What to work on
Output nothing but the lines from the beginning of the listing below through the line containing "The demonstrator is", exactly as they stand, without pictures.

Dataset extract
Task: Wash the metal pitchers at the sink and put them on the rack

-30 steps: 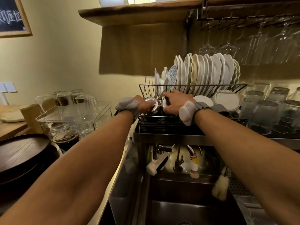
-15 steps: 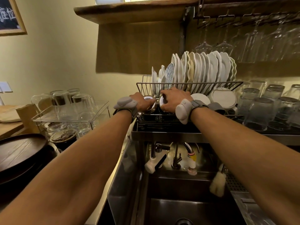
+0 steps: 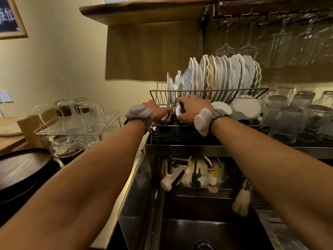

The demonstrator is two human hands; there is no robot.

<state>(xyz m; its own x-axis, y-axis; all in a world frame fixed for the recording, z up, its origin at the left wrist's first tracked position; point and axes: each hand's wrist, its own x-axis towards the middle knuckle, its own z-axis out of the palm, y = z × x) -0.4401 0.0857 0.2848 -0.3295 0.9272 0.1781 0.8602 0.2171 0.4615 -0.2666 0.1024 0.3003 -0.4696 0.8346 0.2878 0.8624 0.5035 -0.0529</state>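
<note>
Bare forearms, each wrist strapped with a rounded grey device (image 3: 138, 111)

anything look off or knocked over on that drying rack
Nothing stands out. The two metal pitchers sit bottoms-up on the rack's lower tier, one under each hand, as draining dishes would. The plates stand in an even row, and the glasses are inverted.

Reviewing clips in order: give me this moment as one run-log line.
stage: racking | left hand: on left pitcher | right hand: on right pitcher | both pitchers: upside down on rack | sink: no pitchers visible
</note>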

Written response
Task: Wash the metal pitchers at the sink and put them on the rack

-30 steps: 
-15 steps: 
+0 steps: 

The demonstrator is two human hands; there is no robot.

That completes the response.